Our Nuclear-Free Opportunity
Top Ten Reasons Why a World Free of Nuclear Weapons is Now Achievable
By Nathan Pyles
Thank You Ronald Reagan and Mikhail Gorbachev
“The challenge of statesmanship is to have the vision to dream of a better, safer world and the courage, persistence, and patience to turn that dream into a reality.”
– President Ronald Reagan
This quote is from Martin and Annelise Anderson’s, Reagan’s Secret War: The Untold Story of His Fight to Save the World from Nuclear Disaster. Using President Reagan’s own words from diary entries and previously classified documents, the Anderson’s demonstrate how Reagan and Gorbachev bucked entrenched Cold War nuclear paradigms to forge a radically new approach.
The Anderson’s provide a fascinating window into how President Reagan determinedly pursued his vision for a nuclear free world. It is an eye-opening complement to Paul Lettow earlier look on the subject, Ronald Reagan and his Quest to Abolish Nuclear Weapons. Together, these books confound popular Reagan mythology from both the right and the left.
President Barack Obama’s April speech in Prague where he proposed eliminating nuclear weapons would not have been possible were it not for the leadership shown by President Reagan and Soviet General Secretary Mikhail Gorbachev two decades before.
The 1980’s were risky times in U.S. – Soviet relations. Reagan’s first term ‘Peace through Strength’ policy and Pershing missile deployment in Europe had the world worried of pending nuclear disaster. Deep distrust between ‘worst-case factions’ within each other’s government kept both nations on a razor’s edge.
With Mikhail Gorbachev’s rise to power during Reagan’s second term Reagan grew more hopeful. Both leaders sent backchannel signals of a willingness to pursue an alternative nuclear course. In a three year span from 1985 through 1988, they made it possible to believe that not only was a nuclear weapons free world necessary, but that it was achievable.

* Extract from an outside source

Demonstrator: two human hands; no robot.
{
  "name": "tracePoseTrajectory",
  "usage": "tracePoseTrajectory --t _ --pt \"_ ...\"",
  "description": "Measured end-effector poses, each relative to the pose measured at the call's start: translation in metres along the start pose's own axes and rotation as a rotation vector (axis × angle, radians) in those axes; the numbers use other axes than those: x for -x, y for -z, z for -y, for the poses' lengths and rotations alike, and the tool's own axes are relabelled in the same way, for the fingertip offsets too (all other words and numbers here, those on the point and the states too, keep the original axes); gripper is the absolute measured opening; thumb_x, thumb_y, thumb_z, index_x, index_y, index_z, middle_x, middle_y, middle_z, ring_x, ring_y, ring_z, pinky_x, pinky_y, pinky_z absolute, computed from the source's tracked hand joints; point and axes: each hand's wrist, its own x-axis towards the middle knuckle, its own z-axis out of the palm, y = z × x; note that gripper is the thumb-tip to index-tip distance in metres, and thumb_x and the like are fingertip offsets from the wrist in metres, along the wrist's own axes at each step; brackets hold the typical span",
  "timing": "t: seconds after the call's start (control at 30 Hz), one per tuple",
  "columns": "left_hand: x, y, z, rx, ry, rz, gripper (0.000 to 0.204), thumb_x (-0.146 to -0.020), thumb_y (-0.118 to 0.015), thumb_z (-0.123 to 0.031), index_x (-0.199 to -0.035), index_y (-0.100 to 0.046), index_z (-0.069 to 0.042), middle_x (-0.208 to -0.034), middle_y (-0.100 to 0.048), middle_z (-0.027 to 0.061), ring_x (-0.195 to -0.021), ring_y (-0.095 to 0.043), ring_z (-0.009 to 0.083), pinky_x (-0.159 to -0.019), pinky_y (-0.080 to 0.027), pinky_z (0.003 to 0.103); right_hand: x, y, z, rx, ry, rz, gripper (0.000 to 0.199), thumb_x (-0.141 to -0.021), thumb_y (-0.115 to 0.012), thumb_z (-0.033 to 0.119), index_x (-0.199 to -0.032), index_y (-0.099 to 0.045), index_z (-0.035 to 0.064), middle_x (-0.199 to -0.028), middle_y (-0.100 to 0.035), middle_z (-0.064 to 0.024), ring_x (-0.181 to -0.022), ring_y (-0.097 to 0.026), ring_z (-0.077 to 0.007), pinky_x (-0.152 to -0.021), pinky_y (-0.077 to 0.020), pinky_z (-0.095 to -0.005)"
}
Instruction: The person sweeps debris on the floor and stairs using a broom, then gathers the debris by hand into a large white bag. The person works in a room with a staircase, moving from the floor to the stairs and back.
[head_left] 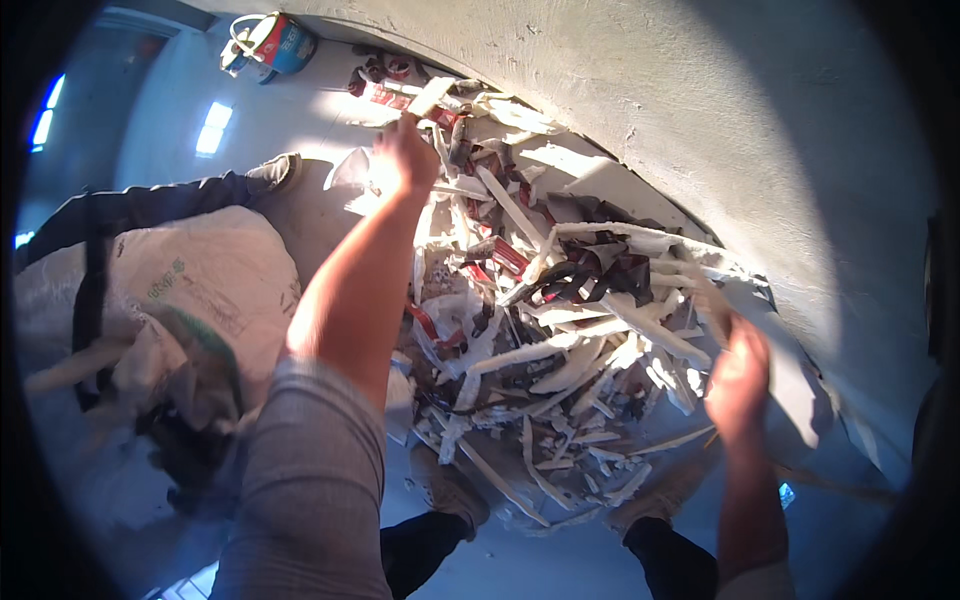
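Observation:
My left hand (405, 155) reaches to the far side of a debris heap, its fingers closed on a short pale strip (432, 97). On the right, my right hand (738, 375) is slightly blurred and closed round the end of a long pale strip (705, 295). Between them lies the heap of broken off-white strips (520, 355), small crumbs and crumpled dark pieces (600, 265). Red printed scraps (508, 255) are mixed in among these. The exact material of the strips cannot be made out.
A white woven sack (200, 265) bulges at the left, beside another person's dark-clothed leg and shoe (275, 172). A blue and red bucket (283, 45) stands at the far left. Along the heap's far right runs a grey plastered wall (700, 110). My shoes (445, 490) are at the heap's near edge.

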Motion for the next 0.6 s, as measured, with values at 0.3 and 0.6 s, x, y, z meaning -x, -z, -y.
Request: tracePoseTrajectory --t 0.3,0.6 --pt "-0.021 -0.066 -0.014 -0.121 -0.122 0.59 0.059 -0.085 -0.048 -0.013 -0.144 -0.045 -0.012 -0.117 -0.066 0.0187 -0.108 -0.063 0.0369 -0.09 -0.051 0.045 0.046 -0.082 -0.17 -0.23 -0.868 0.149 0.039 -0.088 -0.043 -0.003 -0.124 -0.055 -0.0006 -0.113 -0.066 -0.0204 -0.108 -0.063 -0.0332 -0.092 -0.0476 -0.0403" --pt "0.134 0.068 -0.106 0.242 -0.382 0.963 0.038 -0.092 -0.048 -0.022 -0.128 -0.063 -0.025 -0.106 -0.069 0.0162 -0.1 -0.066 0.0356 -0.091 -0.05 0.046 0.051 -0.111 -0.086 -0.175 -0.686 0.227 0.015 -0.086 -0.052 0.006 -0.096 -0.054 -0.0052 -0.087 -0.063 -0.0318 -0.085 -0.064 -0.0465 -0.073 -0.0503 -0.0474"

The nuclear policy revisions promoted by Reagan and Gorbachev went against the advice of their aides, their militaries, and many of their allies. It took unheard of self-assurance and confidence for these men to battle the institutionalized policy of Mutual Assured Destruction after decades of widespread acceptance.
From their first face-to-face meeting in Geneva in 1985 came this shared statement: “A nuclear war can never be won and must never be fought.” Both Reagan and Gorbachev would return time and time again to this touchstone during their tenures to remind themselves and their staffs of a higher purpose.
Following Geneva was the historic summit at Reykjavik, Iceland in 1986. At Reykjavik the two leaders came within two words of agreeing to the total elimination of nuclear weapons for all time. While in the end they failed to achieve such an agreement, their near success gave hope to the world that a nuclear free world would one day be within reach.
Discussions at Reykjavik led to the Intermediate Range Nuclear Force Treaty (INF). This groundbreaking treaty required both sides to make significant nuclear weapons reductions. It was the first reduction agreement since the beginning of the nuclear arms race forty years earlier. The INF treaty achieved the removal and dismantling of intermediate range nuclear weapons from Europe.
The INF was followed by the Strategic Arms Reduction Treaty (START) which was completed during Bush Senior’s presidency. START called for even broader nuclear weapons reductions and forged a hard won consensus on treaty verification mechanisms. Effective treaty verification regimes are a prerequisite for common security in a nuclear weapons free world.
Twenty years later, and five years from Ronald Reagan’s memorable funeral, it is time to pick up the legacy of hope Reagan and Gorbachev left to us. The humanity of Reagan’s nuclear-free vision went unappreciated by many during his lifetime, and we owe him a reexamination of his transformational thinking on nuclear weapons policy.
In retrospect, our oldest president now seems more prescient than many of his younger successors. Later from the same conversation with his aides begun above, Reagan continued:
“Our moral imperative is to work with all our powers for that day when the children of the world grow up without the fear of nuclear war.”